● **PROBLEM DESCRIPTION**
Copy out the full listing exactly, omitting any picture it contains.

● **SUPPLIED INFORMATION**

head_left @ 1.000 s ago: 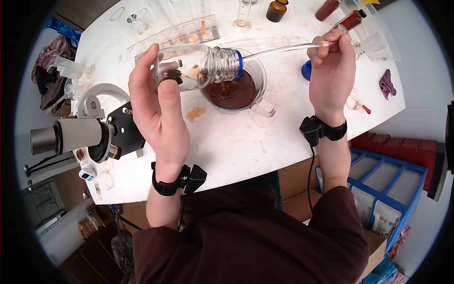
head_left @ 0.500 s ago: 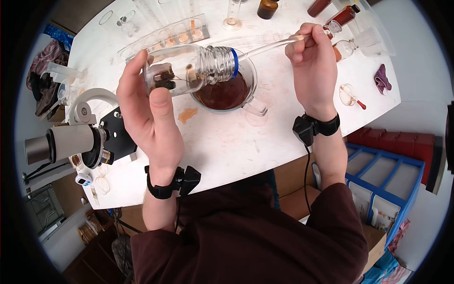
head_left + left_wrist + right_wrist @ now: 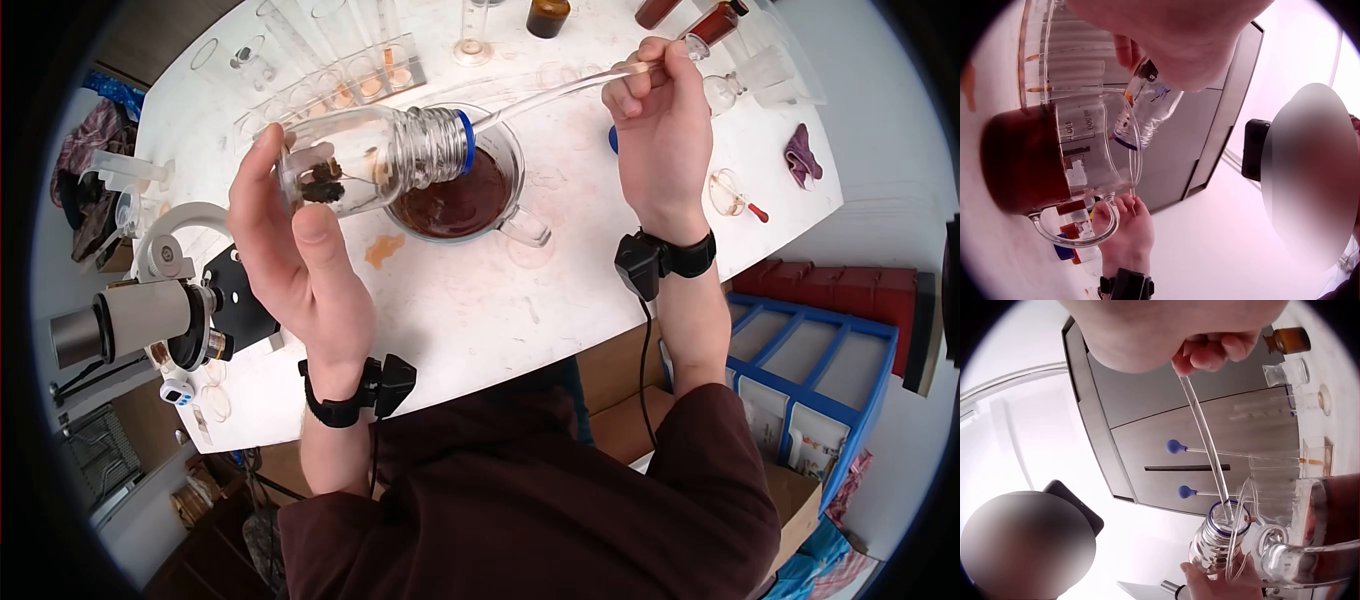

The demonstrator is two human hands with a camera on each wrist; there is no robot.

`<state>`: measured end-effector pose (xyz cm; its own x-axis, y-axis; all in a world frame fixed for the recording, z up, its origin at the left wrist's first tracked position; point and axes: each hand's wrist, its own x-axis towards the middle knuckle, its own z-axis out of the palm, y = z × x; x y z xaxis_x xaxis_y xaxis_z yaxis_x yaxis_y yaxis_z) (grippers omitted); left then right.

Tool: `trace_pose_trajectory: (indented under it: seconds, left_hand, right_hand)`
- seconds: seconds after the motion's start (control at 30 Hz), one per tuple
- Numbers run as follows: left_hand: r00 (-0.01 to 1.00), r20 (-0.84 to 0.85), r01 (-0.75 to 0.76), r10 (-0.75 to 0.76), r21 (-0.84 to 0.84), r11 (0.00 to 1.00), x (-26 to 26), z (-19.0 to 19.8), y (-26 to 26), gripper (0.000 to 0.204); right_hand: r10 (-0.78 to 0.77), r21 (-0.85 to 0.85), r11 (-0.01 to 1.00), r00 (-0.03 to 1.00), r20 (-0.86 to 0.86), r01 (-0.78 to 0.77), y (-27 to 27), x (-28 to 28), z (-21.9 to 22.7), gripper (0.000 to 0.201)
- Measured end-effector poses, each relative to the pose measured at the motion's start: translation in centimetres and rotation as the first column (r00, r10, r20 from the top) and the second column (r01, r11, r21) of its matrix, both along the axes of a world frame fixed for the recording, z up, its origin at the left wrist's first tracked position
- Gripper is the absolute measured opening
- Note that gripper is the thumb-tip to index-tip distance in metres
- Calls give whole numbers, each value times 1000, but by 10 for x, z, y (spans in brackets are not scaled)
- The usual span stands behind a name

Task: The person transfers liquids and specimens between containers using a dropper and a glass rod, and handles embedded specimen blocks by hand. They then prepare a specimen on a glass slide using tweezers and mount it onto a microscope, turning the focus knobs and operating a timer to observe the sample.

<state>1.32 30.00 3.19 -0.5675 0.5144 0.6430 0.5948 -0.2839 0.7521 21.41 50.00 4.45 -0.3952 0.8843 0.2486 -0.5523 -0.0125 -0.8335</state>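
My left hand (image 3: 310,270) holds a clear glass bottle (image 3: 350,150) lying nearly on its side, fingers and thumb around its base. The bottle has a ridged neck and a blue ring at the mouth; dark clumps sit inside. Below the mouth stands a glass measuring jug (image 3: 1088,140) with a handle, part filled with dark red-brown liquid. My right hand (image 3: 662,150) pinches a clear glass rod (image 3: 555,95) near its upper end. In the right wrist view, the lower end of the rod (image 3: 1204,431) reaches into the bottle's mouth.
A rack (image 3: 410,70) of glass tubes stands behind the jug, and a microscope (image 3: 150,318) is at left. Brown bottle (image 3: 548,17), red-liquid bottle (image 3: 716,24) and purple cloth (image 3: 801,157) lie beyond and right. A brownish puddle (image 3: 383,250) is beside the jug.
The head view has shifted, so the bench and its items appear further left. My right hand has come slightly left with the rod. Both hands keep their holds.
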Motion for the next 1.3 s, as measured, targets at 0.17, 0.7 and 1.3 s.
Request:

● **RESPONSE**
head_left @ 1.000 s ago: 
head_left @ 0.500 s ago: 
head_left + left_wrist + right_wrist @ now: 

The demonstrator is two human hands with a camera on each wrist; there is no robot.

`<state>`: measured end-effector pose (xyz cm; its own x-axis, y-axis; all in a world frame fixed for the recording, z up, its origin at the left wrist's first tracked position; point and axes: each hand's wrist, its own x-axis towards the middle knuckle, its own z-axis out of the palm, y = z × x; x y z xaxis_x xaxis_y xaxis_z yaxis_x yaxis_y yaxis_z) (grippers omitted); left then right.

Tool: `trace_pose_trajectory: (indented under it: seconds, left_hand, right_hand)`
- seconds: seconds after the motion's start (control at 30 Hz), one per tuple
- Numbers run as follows: left_hand: r00 (-0.01 to 1.00), r20 (-0.84 to 0.85), r01 (-0.75 to 0.76), r10 (-0.75 to 0.76), r21 (-0.84 to 0.84), r11 (0.00 to 1.00), x (-26 to 26), z (-19.0 to 19.8), y (-26 to 26), gripper (0.000 to 0.204); right_hand: r10 (-0.78 to 0.77), r21 (-0.85 to 0.85), r11 (-0.01 to 1.00), r00 (-0.03 to 1.00), r20 (-0.86 to 0.86), r01 (-0.78 to 0.77), y (-27 to 27), x (-28 to 28), z (-21.9 to 22.7), gripper (0.000 to 0.201)
- Measured end-effector poses, each relative to the pose measured at the motion's start: translation in centimetres and rotation as the first column (r00, r10, r20 from the top) and the second column (r01, r11, r21) of its matrix, both along the axes of a world frame fixed for the recording, z up, its origin at the left wrist's first tracked position
- Gripper is the absolute measured opening
- Note that gripper is the thumb-tip to index-tip distance in metres
- Calls give whole numbers, each value times 1000, but by 10 for x, z, y (spans in brackets are not scaled)
- The usual span stands behind a name

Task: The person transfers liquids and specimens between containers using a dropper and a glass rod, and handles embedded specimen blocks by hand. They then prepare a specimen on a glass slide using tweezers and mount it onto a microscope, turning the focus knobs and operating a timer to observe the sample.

<state>1.32 30.00 3.19 -0.5675 0.5144 0.6430 0.5948 -0.2839 0.7521 21.41 50.00 4.45 -0.3952 0.8843 0.2486 -0.5523 -0.0125 -0.8335</state>
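My left hand (image 3: 310,270) holds a clear glass bottle (image 3: 350,150) lying nearly on its side, fingers and thumb around its base. The bottle has a ridged neck and a blue ring at the mouth; dark clumps sit inside. Below the mouth stands a glass measuring jug (image 3: 1088,140) with a handle, part filled with dark red-brown liquid. My right hand (image 3: 662,150) pinches a clear glass rod (image 3: 555,95) near its upper end. In the right wrist view, the lower end of the rod (image 3: 1204,431) reaches into the bottle's mouth.
A rack (image 3: 410,70) of glass tubes stands behind the jug, and a microscope (image 3: 150,318) is at left. Brown bottle (image 3: 548,17), red-liquid bottle (image 3: 716,24) and purple cloth (image 3: 801,157) lie beyond and right. A brownish puddle (image 3: 383,250) is beside the jug.
The head view has shifted, so the bench and its items appear further left. My right hand has come slightly left with the rod. Both hands keep their holds.
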Motion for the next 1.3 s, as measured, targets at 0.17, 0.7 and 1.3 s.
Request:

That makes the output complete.